From this core of spaces, programs can include a wide variety of options: welcoming reception (functioning as the security check point;) child care; before school / after school programs to assist with homework and nurture a love of competitive games; college prep and tutoring; lunchroom, warming kitchen; multipurpose room, for indoor sports, plays, music; teacher lounge, toilets; training and continuing education classrooms for adults after work hours with access to child care, high school equivalency; multipurpose room for parties, plays, resident gatherings, lecture presentations; service provider administration, files, storage.
We can develop excellent, useful, and practical permanent housing for compassionate understanding of the special needs of homeless families, women and children. If we can’t end homelessness, let’s address the 70% portion of it.
In October 2012 after their rent skyrocketed, Angela Merette could no longer afford to keep the family’s apartment in Queens and so they became homeless. Angela along with her children Angely Tejada 14, Joel 7 and Jessenia 10 were desperate.
“I told them not to lose hope, but it was hard to have hope.”
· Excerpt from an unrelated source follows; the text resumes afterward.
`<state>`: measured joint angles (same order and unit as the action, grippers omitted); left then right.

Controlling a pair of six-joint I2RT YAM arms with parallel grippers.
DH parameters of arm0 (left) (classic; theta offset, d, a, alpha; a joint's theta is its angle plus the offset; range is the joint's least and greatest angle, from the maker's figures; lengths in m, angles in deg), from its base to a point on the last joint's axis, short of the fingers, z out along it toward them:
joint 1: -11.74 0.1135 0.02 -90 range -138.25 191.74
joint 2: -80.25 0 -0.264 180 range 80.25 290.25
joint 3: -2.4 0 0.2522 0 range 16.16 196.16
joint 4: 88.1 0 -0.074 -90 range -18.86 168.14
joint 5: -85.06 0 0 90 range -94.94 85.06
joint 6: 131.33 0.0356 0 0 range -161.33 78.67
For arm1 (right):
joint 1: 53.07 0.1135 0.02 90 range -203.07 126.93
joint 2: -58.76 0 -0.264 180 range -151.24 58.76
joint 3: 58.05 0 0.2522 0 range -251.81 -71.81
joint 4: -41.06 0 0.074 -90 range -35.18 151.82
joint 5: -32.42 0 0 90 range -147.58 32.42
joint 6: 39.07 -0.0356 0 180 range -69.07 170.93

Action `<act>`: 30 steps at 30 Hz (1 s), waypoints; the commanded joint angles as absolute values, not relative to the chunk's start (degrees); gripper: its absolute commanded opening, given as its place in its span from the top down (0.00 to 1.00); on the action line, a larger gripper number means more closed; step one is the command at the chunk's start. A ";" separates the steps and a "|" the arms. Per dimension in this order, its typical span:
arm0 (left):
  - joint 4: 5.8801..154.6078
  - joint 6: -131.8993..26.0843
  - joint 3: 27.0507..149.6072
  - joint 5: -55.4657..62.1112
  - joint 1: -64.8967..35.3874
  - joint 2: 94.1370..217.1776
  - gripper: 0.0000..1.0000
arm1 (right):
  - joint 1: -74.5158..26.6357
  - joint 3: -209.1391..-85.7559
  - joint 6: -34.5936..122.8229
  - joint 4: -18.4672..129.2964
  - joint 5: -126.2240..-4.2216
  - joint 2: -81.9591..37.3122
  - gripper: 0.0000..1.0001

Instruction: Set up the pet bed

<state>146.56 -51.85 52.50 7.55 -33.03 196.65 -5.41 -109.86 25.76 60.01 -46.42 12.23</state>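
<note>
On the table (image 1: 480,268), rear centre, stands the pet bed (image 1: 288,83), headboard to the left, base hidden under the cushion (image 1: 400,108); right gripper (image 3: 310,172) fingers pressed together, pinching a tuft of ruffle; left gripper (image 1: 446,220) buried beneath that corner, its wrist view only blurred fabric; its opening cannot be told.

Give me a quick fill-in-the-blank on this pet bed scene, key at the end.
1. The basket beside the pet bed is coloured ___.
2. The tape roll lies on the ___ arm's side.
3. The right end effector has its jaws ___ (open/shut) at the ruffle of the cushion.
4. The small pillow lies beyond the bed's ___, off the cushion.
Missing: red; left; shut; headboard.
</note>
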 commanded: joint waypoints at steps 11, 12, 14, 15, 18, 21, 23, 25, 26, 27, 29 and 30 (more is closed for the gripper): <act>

While living in a temporary homeless shelter, Tejada attended the High School of Applied Communication in Long Island City. 105,445 homeless kids attended New York City Schools 2015-2016. They often struggle with academics and often miss class. Four years later while living the entire time in homeless shelters, Tejada managed to graduate from high school and enroll in college, supported by her good academics and with the help of federal and state financial aid. This same year, Women in Need WIN found permanent housing for Angela and her family. They moved into their new apartment on December 16th 2016, just in time for Christmas.